Re: We can likely expect gridlock for the next two years
In our state, “just pass the lottery - all the proceeds will be going to the schools.” B.S. The schools have yet to see the money.
It’s not necessarily B.S. — for example, the lottery proceeds by themselves might be insufficient to fully fund the financial needs of your state’s schools. Or some portion of the state taxes that were previously allocated to your schools before the introduction of the lottery might have been reällocated to other insufficiently funded areas of state responsibility, because the lottery proceeds had been forecast to surpass the amount of the reällocation.
I am for government. I don’t want or have an interest being in charge of making sure those things are working. What I am not for is the bureaucracy we have.
Do you see the average voter in your state as having any responsibility for the bureaucracy that you have? Do you see perpetual gridlock as the only plausible response to the actions (or inactions) of your bureaucracy?
I am for gridlock so we can have a breather for a couple of years.
Gridlock won’t provide a breather; what it will provide is a couple of additional years for solutions to be avoided (“kicking the can down the road”) and existing political attitudes to ossify further (“if you’re not for us, you’re against us”).
If a law or regulation is passed, there is to be no exceptions, NONE. You can’t bribe (get a permit) the bureaucracy into allowing you to do it.
If the law is needed, it needs to be for EVERYONE.

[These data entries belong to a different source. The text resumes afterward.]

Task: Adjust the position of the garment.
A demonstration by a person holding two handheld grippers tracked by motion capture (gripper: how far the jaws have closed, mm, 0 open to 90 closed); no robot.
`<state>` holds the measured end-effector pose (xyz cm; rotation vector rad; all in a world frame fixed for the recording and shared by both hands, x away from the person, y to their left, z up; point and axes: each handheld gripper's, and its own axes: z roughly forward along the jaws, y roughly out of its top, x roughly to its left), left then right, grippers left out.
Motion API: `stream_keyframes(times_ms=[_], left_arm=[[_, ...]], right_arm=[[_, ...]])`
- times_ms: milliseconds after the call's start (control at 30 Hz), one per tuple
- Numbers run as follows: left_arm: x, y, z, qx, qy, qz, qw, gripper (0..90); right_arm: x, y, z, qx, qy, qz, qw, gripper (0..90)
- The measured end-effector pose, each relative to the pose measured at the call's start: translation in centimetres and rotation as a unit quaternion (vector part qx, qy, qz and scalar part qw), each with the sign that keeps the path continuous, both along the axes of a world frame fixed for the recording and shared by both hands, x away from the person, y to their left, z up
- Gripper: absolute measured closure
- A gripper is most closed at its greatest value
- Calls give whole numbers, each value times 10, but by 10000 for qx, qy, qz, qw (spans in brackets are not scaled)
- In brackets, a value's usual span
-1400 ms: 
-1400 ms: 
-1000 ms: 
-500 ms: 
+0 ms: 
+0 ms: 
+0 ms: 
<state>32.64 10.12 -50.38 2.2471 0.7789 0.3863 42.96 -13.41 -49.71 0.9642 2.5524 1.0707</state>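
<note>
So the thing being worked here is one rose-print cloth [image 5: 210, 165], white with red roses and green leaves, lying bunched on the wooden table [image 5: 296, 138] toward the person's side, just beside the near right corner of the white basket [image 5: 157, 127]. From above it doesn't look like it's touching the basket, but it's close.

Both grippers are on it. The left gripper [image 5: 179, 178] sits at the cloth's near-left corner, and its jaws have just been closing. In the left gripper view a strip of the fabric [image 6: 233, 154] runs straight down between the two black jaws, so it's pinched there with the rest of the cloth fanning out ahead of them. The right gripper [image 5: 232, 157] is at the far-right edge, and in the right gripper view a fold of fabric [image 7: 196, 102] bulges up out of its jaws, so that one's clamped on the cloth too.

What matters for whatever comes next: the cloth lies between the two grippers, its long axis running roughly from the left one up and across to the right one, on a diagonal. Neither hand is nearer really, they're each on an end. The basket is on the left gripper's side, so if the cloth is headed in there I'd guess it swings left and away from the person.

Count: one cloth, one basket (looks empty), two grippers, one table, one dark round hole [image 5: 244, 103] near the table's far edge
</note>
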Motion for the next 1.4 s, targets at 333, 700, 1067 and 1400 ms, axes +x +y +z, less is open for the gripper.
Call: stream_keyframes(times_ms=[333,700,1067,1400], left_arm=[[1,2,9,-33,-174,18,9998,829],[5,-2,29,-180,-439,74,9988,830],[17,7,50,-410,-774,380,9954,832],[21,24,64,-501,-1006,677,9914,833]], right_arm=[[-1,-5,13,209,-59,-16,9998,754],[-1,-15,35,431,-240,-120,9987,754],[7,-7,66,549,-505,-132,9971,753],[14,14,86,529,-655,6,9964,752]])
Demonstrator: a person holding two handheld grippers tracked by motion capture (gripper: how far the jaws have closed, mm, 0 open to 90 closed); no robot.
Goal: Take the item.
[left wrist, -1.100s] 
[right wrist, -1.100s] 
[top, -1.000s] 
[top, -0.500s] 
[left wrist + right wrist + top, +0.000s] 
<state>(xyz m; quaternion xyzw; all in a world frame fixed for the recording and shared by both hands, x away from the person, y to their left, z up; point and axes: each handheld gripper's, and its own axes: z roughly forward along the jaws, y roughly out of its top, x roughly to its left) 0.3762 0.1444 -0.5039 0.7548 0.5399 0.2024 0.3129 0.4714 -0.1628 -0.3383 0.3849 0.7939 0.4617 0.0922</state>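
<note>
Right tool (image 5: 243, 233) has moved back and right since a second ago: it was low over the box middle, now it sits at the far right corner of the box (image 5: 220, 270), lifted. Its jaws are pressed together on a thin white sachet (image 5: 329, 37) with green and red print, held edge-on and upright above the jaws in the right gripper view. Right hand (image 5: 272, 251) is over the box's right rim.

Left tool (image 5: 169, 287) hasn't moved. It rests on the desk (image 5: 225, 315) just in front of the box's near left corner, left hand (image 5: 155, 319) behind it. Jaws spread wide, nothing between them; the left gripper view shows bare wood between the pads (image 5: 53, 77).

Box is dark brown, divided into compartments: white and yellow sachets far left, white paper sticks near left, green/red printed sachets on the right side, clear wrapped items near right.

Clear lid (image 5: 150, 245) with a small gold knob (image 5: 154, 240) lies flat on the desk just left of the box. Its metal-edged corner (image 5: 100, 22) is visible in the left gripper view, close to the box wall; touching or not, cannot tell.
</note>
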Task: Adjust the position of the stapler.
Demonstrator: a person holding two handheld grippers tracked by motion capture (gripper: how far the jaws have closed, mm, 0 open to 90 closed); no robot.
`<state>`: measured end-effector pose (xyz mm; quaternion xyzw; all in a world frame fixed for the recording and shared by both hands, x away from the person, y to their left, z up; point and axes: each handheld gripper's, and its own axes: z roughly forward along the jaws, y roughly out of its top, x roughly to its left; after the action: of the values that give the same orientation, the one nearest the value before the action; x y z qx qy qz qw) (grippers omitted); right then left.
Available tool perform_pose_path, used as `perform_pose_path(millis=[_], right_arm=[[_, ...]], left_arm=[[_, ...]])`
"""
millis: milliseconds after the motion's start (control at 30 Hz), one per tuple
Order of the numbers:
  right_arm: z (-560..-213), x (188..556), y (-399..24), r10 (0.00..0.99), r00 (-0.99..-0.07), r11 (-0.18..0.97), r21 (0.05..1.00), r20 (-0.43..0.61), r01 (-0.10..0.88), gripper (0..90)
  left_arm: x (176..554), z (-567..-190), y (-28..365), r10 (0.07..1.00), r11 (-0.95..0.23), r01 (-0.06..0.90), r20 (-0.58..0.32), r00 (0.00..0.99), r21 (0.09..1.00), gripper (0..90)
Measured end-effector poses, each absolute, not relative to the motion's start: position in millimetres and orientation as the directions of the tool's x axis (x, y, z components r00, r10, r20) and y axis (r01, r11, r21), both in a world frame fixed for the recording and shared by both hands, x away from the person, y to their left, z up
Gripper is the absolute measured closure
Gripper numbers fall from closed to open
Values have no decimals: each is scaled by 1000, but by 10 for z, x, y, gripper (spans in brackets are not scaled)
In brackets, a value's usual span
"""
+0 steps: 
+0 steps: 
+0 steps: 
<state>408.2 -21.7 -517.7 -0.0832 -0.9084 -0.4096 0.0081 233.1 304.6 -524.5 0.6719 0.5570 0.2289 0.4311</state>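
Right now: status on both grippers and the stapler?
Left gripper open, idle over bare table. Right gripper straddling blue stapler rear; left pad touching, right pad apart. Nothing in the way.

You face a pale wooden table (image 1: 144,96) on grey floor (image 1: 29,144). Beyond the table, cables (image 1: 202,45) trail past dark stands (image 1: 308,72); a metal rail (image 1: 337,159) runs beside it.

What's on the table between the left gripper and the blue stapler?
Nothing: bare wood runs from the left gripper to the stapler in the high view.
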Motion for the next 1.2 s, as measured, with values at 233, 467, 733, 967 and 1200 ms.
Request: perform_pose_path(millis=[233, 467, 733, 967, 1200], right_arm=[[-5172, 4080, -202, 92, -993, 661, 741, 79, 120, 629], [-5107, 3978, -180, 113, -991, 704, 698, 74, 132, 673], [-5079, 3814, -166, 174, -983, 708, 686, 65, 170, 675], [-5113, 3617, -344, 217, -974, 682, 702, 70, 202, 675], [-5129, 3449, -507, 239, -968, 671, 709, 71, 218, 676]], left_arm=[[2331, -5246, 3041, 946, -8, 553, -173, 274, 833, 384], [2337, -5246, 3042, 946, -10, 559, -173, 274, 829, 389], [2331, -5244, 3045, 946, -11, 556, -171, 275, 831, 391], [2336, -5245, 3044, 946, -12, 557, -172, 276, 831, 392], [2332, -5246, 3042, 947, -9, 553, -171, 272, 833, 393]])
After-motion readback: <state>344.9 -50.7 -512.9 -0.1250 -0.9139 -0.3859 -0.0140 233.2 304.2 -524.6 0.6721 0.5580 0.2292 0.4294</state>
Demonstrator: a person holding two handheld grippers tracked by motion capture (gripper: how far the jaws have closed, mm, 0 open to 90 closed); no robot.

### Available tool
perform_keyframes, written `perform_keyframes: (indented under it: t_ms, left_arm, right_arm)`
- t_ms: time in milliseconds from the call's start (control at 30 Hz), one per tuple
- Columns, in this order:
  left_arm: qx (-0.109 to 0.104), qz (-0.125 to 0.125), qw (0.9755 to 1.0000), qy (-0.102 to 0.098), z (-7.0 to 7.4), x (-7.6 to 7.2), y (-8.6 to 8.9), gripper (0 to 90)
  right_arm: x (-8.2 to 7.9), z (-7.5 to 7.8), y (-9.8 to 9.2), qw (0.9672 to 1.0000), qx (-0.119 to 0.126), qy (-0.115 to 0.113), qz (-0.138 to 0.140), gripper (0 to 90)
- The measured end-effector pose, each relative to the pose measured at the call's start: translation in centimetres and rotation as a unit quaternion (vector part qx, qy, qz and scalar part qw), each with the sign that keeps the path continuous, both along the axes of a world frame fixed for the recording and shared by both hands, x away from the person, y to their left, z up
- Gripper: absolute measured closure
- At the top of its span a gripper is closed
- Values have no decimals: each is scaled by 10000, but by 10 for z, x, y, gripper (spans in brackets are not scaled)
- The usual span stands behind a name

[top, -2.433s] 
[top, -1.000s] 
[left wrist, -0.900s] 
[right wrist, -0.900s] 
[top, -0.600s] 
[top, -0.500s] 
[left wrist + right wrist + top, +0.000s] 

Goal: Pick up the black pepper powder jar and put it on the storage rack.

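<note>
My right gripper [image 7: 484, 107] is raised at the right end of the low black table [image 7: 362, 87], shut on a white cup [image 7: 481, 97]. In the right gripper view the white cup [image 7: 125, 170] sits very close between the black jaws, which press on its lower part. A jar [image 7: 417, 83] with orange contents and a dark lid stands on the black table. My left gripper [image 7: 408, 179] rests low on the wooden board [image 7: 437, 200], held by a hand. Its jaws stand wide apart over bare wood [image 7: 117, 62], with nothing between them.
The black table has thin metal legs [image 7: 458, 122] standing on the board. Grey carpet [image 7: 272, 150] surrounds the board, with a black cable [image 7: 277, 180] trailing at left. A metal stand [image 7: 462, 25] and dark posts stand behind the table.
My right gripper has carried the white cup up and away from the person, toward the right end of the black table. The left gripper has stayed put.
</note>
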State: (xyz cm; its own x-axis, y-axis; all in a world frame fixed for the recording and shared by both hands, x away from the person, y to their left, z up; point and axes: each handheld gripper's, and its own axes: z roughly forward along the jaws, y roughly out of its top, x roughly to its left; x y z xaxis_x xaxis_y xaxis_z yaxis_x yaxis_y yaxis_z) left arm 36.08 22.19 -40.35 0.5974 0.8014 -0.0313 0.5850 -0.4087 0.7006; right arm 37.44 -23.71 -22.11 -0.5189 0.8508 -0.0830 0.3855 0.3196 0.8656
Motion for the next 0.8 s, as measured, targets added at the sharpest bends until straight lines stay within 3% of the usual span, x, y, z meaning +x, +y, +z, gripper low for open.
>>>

What if a proposed law or regulation wouldn’t directly affect everyone in your state? For example, suppose that marine biologists have documented a precipitous decline in commercial fish stocks in your state’s waters over the past 25 years, and recommended to your lawmakers that commercial fish catches be placed under a quota for some number of years to allow the fish populations to rebound, e.g. a total catch by all commercial fishermen of some number of tons of certain fish species per year. Should such a law or regulation not be passed because it would only directly affect commercial fishermen in your state’s waters, and wouldn’t directly affect everyone? If it should be passed, should permits to catch certain amounts of particular fish species per year not be sold to commercial fishermen as a means of allocating the quota, because sale of the permits would be bribes to the bureaucracy?